Stress Testing Workflow¶
This page is the shortest reusable route from “I think the idea is right” to “I have actual evidence that the implementation is trustworthy.”
- Trigger: nontrivial fast solution, suspicious edge cases, or low trust after samples
- Inputs needed: fast solution plus either a brute-force checker, property validator, or small-case oracle
- Output artifact: one reproducible mismatch or many clean small-case passes
- Stop condition: the first unexplained mismatch is understood, or the local confidence loop is clean enough to move on
- Pair with: Foundations cheatsheet, Local judge workflow, Template library
Use it when:
- your fast solution is nontrivial enough that a few hand tests do not feel convincing
- the bug is probably in implementation details, not in the high-level algorithm choice
- you can write a slower checker, brute-force solver, or property validator on small cases
If you are still on the first few beginner notes, do not start here. A saved sample plus one deliberate edge case is the right first loop before you invest in generators and checkers.
Which Workflow To Use Right Now¶
Choose this page only if:
- the problem is still an ordinary batch problem
- saved samples already pass
- trust is low because the fast solution is nontrivial
If the task is interactive or validator-heavy, switch to Local judge workflow instead.
Fast Loop¶
The default loop is:
- write the clearest correct fast solution you can
- write a tiny brute-force or slower checker for small limits
- generate many small random tests
- compare outputs or compare a shared invariant
- stop only after the first mismatch is explained
If a problem has many valid answers, do not compare raw output strings.
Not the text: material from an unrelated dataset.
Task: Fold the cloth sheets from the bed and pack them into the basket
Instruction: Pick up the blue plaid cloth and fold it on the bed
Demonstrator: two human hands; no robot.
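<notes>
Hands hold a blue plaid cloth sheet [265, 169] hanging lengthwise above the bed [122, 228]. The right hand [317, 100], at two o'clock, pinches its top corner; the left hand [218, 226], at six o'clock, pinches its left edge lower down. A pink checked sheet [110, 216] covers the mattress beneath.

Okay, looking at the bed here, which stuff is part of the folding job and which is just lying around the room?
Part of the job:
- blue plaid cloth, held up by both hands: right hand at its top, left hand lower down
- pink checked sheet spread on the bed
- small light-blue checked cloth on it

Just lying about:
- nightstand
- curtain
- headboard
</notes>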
Compare a predicate or a normalized property instead.
Compile Baseline¶
Use the same baseline flags the repo already recommends:
c++ -std=c++20 -O2 -Wall -Wextra -pedantic fast.cpp -o fast
c++ -std=c++20 -O2 -Wall -Wextra -pedantic brute.cpp -o brute
c++ -std=c++20 -O2 -Wall -Wextra -pedantic gen.cpp -o gen
That does two jobs at once:
- catches avoidable warnings early
- keeps local verification closer to the contest build you actually use
Three Levels Of Confidence¶
1. Hand Cases¶
Start with a few hand-written tests before any automation:
- smallest valid input
- smallest invalid or edge-shaped input
- all-equal / already-sorted / reverse-sorted cases
- repeated values if the problem allows them
- the exact boundary where your branch logic changes
This stage is about catching obvious model mistakes quickly.
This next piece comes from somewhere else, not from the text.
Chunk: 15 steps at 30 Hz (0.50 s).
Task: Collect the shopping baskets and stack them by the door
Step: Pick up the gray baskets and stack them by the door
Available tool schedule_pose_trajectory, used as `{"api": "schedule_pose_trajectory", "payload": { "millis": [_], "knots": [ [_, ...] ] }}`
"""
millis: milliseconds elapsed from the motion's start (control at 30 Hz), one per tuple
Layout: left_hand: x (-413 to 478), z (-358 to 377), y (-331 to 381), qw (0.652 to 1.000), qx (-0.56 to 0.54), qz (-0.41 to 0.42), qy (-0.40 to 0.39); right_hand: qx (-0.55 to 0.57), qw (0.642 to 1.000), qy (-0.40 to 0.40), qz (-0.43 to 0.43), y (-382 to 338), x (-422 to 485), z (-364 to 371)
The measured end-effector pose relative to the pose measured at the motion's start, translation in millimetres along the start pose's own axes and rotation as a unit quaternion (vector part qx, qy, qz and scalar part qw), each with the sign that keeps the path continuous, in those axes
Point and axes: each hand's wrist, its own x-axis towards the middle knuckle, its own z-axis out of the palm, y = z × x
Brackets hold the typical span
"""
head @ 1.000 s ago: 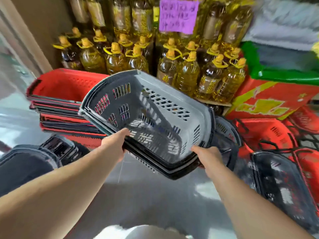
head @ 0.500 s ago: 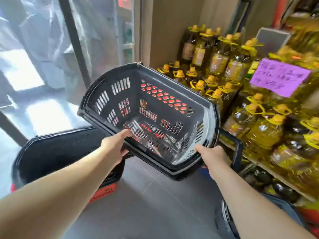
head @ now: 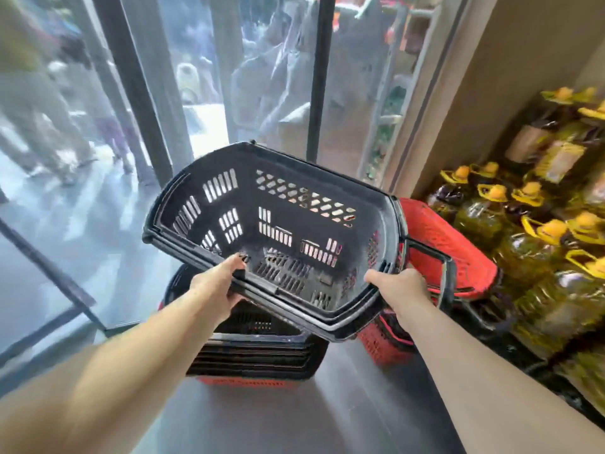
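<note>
I hold a nested pair of black shopping baskets [head: 294, 208] tilted toward me, in mid-air above the floor. My left hand [head: 217, 283] grips the near rim at its left side. My right hand [head: 397, 286] grips the near rim at its right corner, beside a black loop handle [head: 447, 273]. Directly below stands a stack of black baskets [head: 255, 355] on a red one, next to the glass door [head: 203, 77]. A stack of red baskets [head: 451, 244] stands to the right, partly hidden behind the held baskets.
Shelves of cooking-oil bottles [head: 530, 231] with yellow caps line the right side. A beige wall panel [head: 491, 93] rises behind them. Dark door frames [head: 131, 80] divide the glass; blurred people stand outside. Grey floor [head: 294, 417] lies in front of me.
The view has swung left from the oil shelves to the glass door. The held baskets have moved over the black stack by the door. My grip is unchanged.
</note>
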Motion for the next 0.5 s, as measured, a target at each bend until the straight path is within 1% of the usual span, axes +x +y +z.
{"api": "schedule_pose_trajectory", "payload": {
  "millis": [167, 367, 467, 500],
  "knots": [
    [28, -26, 6, 0.998, -0.044, -0.002, 0.036, -0.045, 0.996, -0.068, -0.026, -28, 18, 43],
    [46, -30, -5, 0.990, -0.074, -0.020, 0.119, -0.098, 0.982, -0.154, -0.039, -46, 55, 80],
    [51, -23, -15, 0.982, -0.062, -0.031, 0.174, -0.119, 0.973, -0.191, -0.044, -46, 78, 93],
    [51, -21, -19, 0.981, -0.064, -0.037, 0.181, -0.127, 0.969, -0.206, -0.044, -44, 85, 97]
  ]
}}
2. Brute-Force Comparison¶
If the constraints allow a tiny checker, compare the fast solution against it.
Typical pattern:
for seed in $(seq 1 2000); do
./gen "$seed" > input.txt
./fast < input.txt > fast.txt
./brute < input.txt > brute.txt
diff -u fast.txt brute.txt || break
done
Use this when:
- the answer is unique
- the brute-force output format matches the fast one exactly
3. Property-Based Checking¶
For constructive problems or problems with many valid outputs, compare properties instead of exact answers.
The checker should answer:
- is the output well-formed?
- does it satisfy the statement?
- does it hit the required counts or invariants?
Examples:
- permutation really uses
1..nexactly once - number of local maxima/minima matches the request
- returned path is legal and has the claimed length
- printed sequence of moves is valid at every step
Construction Problems¶
For constructive tasks, the best local verifier is usually a dedicated predicate checker.
The order should be:
- write a validator for one output
- use the validator on hand cases
- only then generate random small inputs
Do not compare against one “reference construction” if the problem accepts many different valid answers.
Instead, validate:
- domain correctness
- invariants after every operation
- final-state correctness
Generator Habits¶
Good random generators:
- stay inside the real constraints of the statement
- hit edge regimes on purpose, not just uniform random noise
- accept a seed so failures are reproducible
Once a mismatch appears, freeze that case into a permanent hand test or note snippet.
What To Print On Mismatch¶
When the first failure appears, print enough context to reproduce it instantly:
- seed
- generated input
- fast output
- checker output or brute output
- one short explanation of the first violated invariant, if known
Do not keep testing past the first unexplained mismatch.
Interactive And Judge-Like Tasks¶
When the task is interactive or protocol-heavy, local checking changes a bit:
- verify flushing discipline
- verify query count or operation count
- simulate the judge with a small deterministic harness if possible
- log the transcript of one failing run
For those tasks, local confidence often comes more from protocol simulation than from random brute force.
When To Stop¶
You are usually ready to submit when:
- warnings are clean
- hand cases pass
- small brute-force comparison or property checking passes for many seeds
- the first boundary cases around each branch condition have been exercised deliberately
The goal is not “prove the program correct by testing.” The goal is to make hidden implementation mistakes very hard to survive.